* [TASK TO COMPLETE]:
Output the data that follows exactly, line for line.

* [TASK DATA]:
* * * * * * *

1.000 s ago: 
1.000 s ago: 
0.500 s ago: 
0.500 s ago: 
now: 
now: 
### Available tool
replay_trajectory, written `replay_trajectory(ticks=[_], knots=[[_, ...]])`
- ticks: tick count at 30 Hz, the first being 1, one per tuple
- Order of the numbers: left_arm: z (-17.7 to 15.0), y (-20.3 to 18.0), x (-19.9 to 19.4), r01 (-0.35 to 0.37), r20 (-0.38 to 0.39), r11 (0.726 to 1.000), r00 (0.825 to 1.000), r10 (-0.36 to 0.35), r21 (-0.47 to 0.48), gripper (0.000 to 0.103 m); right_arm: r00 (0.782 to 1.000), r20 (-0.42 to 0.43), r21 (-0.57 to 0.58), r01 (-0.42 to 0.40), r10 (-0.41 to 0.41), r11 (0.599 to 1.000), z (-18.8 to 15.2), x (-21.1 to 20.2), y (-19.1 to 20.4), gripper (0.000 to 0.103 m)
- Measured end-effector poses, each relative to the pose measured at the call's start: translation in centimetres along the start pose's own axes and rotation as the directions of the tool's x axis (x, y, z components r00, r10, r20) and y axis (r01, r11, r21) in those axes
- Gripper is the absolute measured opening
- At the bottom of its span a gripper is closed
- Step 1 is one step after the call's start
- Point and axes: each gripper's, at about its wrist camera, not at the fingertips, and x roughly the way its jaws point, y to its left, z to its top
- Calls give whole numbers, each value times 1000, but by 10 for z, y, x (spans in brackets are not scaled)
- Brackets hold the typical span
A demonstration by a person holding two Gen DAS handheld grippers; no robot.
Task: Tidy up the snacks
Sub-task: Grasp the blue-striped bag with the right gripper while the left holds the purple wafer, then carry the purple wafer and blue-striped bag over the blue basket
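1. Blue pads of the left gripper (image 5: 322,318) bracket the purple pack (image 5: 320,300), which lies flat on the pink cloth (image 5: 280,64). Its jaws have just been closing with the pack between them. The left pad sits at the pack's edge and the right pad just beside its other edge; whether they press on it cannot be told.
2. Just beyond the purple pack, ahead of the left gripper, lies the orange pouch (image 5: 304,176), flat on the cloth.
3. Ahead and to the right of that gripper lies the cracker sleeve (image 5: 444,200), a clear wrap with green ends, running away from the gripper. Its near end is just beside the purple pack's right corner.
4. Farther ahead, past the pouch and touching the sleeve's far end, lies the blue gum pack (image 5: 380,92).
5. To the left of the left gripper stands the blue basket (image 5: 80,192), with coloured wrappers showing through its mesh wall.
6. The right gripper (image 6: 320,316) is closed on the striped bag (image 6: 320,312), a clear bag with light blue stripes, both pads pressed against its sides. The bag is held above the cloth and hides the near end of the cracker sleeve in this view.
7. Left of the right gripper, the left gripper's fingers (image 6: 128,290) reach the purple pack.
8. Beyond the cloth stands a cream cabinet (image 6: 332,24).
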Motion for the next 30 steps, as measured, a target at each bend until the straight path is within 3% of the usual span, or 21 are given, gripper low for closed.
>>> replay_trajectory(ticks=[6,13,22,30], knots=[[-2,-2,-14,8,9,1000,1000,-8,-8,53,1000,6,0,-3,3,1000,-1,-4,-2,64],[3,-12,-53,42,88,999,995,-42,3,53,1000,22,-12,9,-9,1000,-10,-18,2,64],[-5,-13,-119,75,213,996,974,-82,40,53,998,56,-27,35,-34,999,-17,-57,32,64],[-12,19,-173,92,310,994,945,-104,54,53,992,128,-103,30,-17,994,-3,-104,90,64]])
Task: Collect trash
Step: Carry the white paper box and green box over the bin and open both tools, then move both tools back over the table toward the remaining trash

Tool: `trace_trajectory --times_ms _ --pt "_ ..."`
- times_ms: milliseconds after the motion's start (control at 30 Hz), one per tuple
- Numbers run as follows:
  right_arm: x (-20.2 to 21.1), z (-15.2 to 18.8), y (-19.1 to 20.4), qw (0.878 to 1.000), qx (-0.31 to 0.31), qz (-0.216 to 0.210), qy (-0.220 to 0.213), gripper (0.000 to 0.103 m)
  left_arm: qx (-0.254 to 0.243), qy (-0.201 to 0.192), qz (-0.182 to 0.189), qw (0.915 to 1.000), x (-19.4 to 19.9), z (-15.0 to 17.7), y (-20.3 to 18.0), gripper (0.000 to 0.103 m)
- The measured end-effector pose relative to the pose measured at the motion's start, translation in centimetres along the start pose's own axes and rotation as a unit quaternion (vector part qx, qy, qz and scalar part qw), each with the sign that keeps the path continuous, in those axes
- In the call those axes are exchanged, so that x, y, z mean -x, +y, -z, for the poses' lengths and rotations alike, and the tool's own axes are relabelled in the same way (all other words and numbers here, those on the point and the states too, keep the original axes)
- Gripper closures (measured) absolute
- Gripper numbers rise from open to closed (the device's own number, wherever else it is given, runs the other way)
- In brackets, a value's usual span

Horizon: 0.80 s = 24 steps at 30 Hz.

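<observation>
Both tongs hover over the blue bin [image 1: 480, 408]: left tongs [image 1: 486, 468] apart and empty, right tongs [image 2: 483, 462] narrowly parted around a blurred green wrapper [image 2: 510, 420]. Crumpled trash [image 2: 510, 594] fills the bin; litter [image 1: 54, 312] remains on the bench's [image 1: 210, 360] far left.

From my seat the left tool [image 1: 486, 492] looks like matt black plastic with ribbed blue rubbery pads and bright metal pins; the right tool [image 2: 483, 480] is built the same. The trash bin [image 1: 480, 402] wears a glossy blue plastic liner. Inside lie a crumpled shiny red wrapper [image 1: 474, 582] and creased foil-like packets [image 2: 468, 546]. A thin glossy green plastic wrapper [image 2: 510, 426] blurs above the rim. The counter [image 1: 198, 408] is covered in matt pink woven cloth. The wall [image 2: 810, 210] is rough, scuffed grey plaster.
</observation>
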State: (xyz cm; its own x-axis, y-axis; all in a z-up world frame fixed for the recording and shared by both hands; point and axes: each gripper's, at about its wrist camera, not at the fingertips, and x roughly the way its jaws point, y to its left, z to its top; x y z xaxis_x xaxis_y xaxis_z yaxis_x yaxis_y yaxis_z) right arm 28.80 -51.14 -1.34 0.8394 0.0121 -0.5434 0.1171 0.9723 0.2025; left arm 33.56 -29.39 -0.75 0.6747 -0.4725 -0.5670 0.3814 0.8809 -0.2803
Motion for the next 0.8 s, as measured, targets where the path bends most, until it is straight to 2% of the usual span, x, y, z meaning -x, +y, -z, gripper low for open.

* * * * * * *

* [YOUR RESPONSE]:
1.000 s ago: 
1.000 s ago: 
0.500 s ago: 
0.500 s ago: 
now: 
now: 
### Available tool
replay_trajectory, written `replay_trajectory(ticks=[_], knots=[[_, ...]])`
- ticks: tick count at 30 Hz, the first being 1, one per tuple
- Order of the numbers: left_arm: z (-17.7 to 15.0), y (-20.3 to 18.0), x (-19.9 to 19.4), r01 (-0.35 to 0.37), r20 (-0.38 to 0.39), r11 (0.726 to 1.000), r00 (0.825 to 1.000), r10 (-0.36 to 0.35), r21 (-0.47 to 0.48), gripper (0.000 to 0.103 m); right_arm: r00 (0.782 to 1.000), r20 (-0.42 to 0.43), r21 (-0.57 to 0.58), r01 (-0.42 to 0.40), r10 (-0.41 to 0.41), r11 (0.599 to 1.000), z (-18.8 to 15.2), x (-21.1 to 20.2), y (-19.1 to 20.4), gripper (0.000 to 0.103 m)
- Measured end-effector poses, each relative to the pose measured at the call's start: translation in centimetres along the start pose's own axes and rotation as the directions of the tool's x axis (x, y, z components r00, r10, r20) and y axis (r01, r11, r21) in those axes
- Gripper is the absolute measured opening
- At the bottom of its span a gripper is closed
- Step 1 is one step after the call's start
- Point and axes: each gripper's, at about its wrist camera, not at the fingertips, and x roughly the way its jaws point, y to its left, z to its top
- Calls give whole numbers, each value times 1000, but by 10 for z, y, x (spans in brackets are not scaled)
- Brackets hold the typical span
A demonstration by a person holding two Gen DAS handheld grippers; no robot.
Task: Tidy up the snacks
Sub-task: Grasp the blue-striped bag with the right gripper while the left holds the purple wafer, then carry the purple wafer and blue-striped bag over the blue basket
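1. Blue pads of the left gripper (image 5: 322,318) bracket the purple pack (image 5: 320,300), which lies flat on the pink cloth (image 5: 280,64). Its jaws have just been closing with the pack between them. The left pad sits at the pack's edge and the right pad just beside its other edge; whether they press on it cannot be told.
2. Just beyond the purple pack, ahead of the left gripper, lies the orange pouch (image 5: 304,176), flat on the cloth.
3. Ahead and to the right of that gripper lies the cracker sleeve (image 5: 444,200), a clear wrap with green ends, running away from the gripper. Its near end is just beside the purple pack's right corner.
4. Farther ahead, past the pouch and touching the sleeve's far end, lies the blue gum pack (image 5: 380,92).
5. To the left of the left gripper stands the blue basket (image 5: 80,192), with coloured wrappers showing through its mesh wall.
6. The right gripper (image 6: 320,316) is closed on the striped bag (image 6: 320,312), a clear bag with light blue stripes, both pads pressed against its sides. The bag is held above the cloth and hides the near end of the cracker sleeve in this view.
7. Left of the right gripper, the left gripper's fingers (image 6: 128,290) reach the purple pack.
8. Beyond the cloth stands a cream cabinet (image 6: 332,24).
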Motion for the next 30 steps, as measured, a target at each bend until the straight path is within 3% of the usual span, or 21 are given, gripper low for closed.
>>> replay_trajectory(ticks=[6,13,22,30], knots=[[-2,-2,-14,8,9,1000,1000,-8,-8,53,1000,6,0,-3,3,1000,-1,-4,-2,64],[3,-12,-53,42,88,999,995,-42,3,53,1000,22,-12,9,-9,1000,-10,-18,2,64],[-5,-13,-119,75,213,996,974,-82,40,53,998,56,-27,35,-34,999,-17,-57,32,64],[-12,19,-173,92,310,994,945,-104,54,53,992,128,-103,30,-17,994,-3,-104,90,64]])
Task: Collect trash
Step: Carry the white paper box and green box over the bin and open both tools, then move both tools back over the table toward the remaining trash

Tool: `trace_trajectory --times_ms _ --pt "_ ..."`
- times_ms: milliseconds after the motion's start (control at 30 Hz), one per tuple
- Numbers run as follows:
  right_arm: x (-20.2 to 21.1), z (-15.2 to 18.8), y (-19.1 to 20.4), qw (0.878 to 1.000), qx (-0.31 to 0.31), qz (-0.216 to 0.210), qy (-0.220 to 0.213), gripper (0.000 to 0.103 m)
  left_arm: qx (-0.254 to 0.243), qy (-0.201 to 0.192), qz (-0.182 to 0.189), qw (0.915 to 1.000), x (-19.4 to 19.9), z (-15.0 to 17.7), y (-20.3 to 18.0), gripper (0.000 to 0.103 m)
- The measured end-effector pose relative to the pose measured at the motion's start, translation in centimetres along the start pose's own axes and rotation as a unit quaternion (vector part qx, qy, qz and scalar part qw), each with the sign that keeps the path continuous, in those axes
- In the call those axes are exchanged, so that x, y, z mean -x, +y, -z, for the poses' lengths and rotations alike, and the tool's own axes are relabelled in the same way (all other words and numbers here, those on the point and the states too, keep the original axes)
- Gripper closures (measured) absolute
- Gripper numbers rise from open to closed (the device's own number, wherever else it is given, runs the other way)
- In brackets, a value's usual span

Horizon: 0.80 s = 24 steps at 30 Hz.

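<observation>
Both tongs hover over the blue bin [image 1: 480, 408]: left tongs [image 1: 486, 468] apart and empty, right tongs [image 2: 483, 462] narrowly parted around a blurred green wrapper [image 2: 510, 420]. Crumpled trash [image 2: 510, 594] fills the bin; litter [image 1: 54, 312] remains on the bench's [image 1: 210, 360] far left.

From my seat the left tool [image 1: 486, 492] looks like matt black plastic with ribbed blue rubbery pads and bright metal pins; the right tool [image 2: 483, 480] is built the same. The trash bin [image 1: 480, 402] wears a glossy blue plastic liner. Inside lie a crumpled shiny red wrapper [image 1: 474, 582] and creased foil-like packets [image 2: 468, 546]. A thin glossy green plastic wrapper [image 2: 510, 426] blurs above the rim. The counter [image 1: 198, 408] is covered in matt pink woven cloth. The wall [image 2: 810, 210] is rough, scuffed grey plaster.
</observation>
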State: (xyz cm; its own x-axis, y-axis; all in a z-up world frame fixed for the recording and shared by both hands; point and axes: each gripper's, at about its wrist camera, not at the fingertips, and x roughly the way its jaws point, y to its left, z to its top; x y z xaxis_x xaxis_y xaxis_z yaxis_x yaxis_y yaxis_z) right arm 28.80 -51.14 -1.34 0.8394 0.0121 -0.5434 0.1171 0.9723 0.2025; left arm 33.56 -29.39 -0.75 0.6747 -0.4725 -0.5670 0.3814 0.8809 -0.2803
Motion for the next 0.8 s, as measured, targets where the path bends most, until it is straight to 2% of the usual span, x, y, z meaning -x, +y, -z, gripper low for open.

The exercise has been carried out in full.